La réponse européenne ne s’est pas fait attendre. Mardi 3 mars, Ursula Von der Leyen, Présidente de la Commission européenne, Charles Michel, Président du Conseil européen, David Sassoli, Président du Parlement européen et Andrej Plenković, Président du Conseil de l’UE, se sont rendus à Athènes et y sont apparus unis. Leur tâche n’était pourtant pas simple : offrir un appui convenable à la Grèce, sans pour autant braquer Ankara.

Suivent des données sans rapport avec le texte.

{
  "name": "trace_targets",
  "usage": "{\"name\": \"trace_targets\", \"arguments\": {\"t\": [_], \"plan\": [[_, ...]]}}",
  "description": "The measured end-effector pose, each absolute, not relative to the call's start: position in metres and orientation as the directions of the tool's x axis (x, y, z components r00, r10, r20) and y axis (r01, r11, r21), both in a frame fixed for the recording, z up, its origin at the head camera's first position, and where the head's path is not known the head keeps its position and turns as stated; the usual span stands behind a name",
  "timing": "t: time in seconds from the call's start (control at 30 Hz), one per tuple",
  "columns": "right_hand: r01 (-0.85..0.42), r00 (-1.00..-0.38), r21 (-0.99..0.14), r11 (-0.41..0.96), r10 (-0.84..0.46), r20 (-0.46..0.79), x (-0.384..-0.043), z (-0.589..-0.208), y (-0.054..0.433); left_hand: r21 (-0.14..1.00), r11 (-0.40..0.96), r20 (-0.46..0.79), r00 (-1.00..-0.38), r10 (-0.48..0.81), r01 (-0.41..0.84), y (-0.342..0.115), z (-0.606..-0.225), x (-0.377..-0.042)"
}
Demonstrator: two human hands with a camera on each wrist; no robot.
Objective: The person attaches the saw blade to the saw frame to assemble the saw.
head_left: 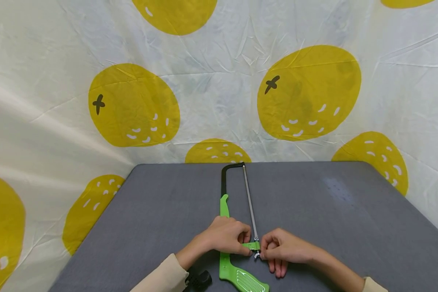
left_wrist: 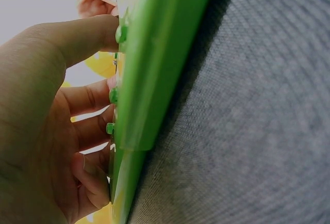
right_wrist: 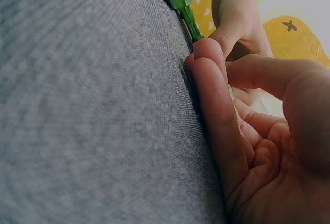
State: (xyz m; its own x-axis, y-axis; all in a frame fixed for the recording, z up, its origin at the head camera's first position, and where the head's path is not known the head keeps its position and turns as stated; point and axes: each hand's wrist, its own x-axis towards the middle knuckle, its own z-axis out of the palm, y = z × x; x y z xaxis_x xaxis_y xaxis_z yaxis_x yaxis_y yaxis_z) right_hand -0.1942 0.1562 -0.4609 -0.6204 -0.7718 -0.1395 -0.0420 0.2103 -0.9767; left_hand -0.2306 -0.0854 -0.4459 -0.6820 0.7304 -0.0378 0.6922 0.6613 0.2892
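Note:
A hacksaw (head_left: 225, 265) with a green handle, a black front bow and a thin silver blade (head_left: 249, 198) lies flat on the table, its bow pointing away from me. My left hand (head_left: 226, 235) lies over the green frame and grips it by the short green arm (head_left: 253, 245) at the blade's near end. At that end sits a small silver wing nut (head_left: 256, 255). Thumb and fingertips of my right hand (head_left: 288, 249) pinch at this nut, partly hiding it. In the right wrist view the right fingers (right_wrist: 219, 110) cover the contact.
The grey cloth-covered table (head_left: 168, 194) stretches to a pale curtain (head_left: 219, 101) printed with yellow fruit at the back and sides. A black object (head_left: 200, 280) shows by the left wrist, near the saw's handle. A pale smudge (head_left: 337, 190) marks the cloth at the right.

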Motion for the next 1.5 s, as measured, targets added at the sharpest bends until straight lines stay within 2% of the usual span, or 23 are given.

Dans la foulée, le 9 mars, Recep Tayyip Erdogan était attendu à Bruxelles, afin de régler cette crise de façon diplomatique. Ce dernier arguait que l’UE ne respectait pas sa part du contrat et proposait de relancer le dialogue avec les Européens. Le président turc a indiqué que les mécanismes existant entre l’Union européenne et la Turquie « ne fonctionnaient pas et devaient être réexaminés ». Ankara redoutait parallèlement que l’offensive du régime syrien, appuyée par Moscou, contre la province d’Idleb, dernier bastion rebelle en Syrie, ne pousse un million de personnes vers son territoire.
La Turquie a donc fait ce qu’elle sait faire de mieux, et ce qu’elle avait déjà fait en 2016 avec l’Europe : faire pression sur les Européens, dans la mesure où elle sait que ces derniers craignent le retour massif de migrants sur leur sol.
Chantage turc
Les « quatre chefs européens » ne sont pas hostiles à parler d’argent avec Ankara, mais tous dénoncent un chantage turc inacceptable. Le Premier ministre grec, Kyriakos Mitsotakis, a été le premier à juger l’attitude de la Turquie « en infraction totale avec l’accord de 2016 ». Il a rapidement été rejoint par d’autres chefs d’Etat ou ministres européens. Ainsi, Jean-Yves Le Drian déclarait devant l’Assemblée nationale que « L’Usage par la Turquie des migrants comme moyen de pression et de chantage sur l’Europe est absolument inacceptable ». Plus tempérée, la chancelière allemande Angela Merkel, n’a cette fois-ci cependant pas mâcher ses mots, puisqu’elle rejoignait le Ministre français des Affaires étrangères dans ses propos. Quant à Sebastian Kurz, chancelier autrichien, il évoquait « une attaque (...) contre l’UE et la Grèce ».
Madame Von der Leyen a assuré Athènes de son soutien en envoyant en renfort soldats, navires de guerre, hélicoptères ou encore matériel médical pour réaliser dans les meilleures conditions le contrôle de ses frontières. Pour Monsieur Mitsotakis, une solution serait de partager l’effort migratoire et que chaque pays membre accepte d’accueillir quelques migrants chez lui. Mais le dossier divise les Européens, qui n’ont pas oublié la violence de la crise de 2015 et voient désormais la « fermeté aux frontières comme l’un des rares points de consensus » rapportent Les Echos.
L’Europe - et notamment Berlin - se dit prête à un effort financier, en ajoutant 500 millions d’euros aux 6 milliards qu’elle s’était déjà engagée à verser il y a quatre ans. Le préalable est qu’Ankara éloigne les migrants de la frontière gréco-turque, insiste la Commission européenne.
Depuis cette crise géopolitique turco-européenne, le Covid-19 est passé par là, obligeant l’UE à se pencher sur d’autres problèmes, notamment le manque de lits de réanimation dans ses hôpitaux, la contamination exponentielle ou encore les morts massives qui y sont liées. L’Europe, confinée, reprendra certainement ses négociations avec la Turquie après la pandémie de coronavirus qu’elle traverse.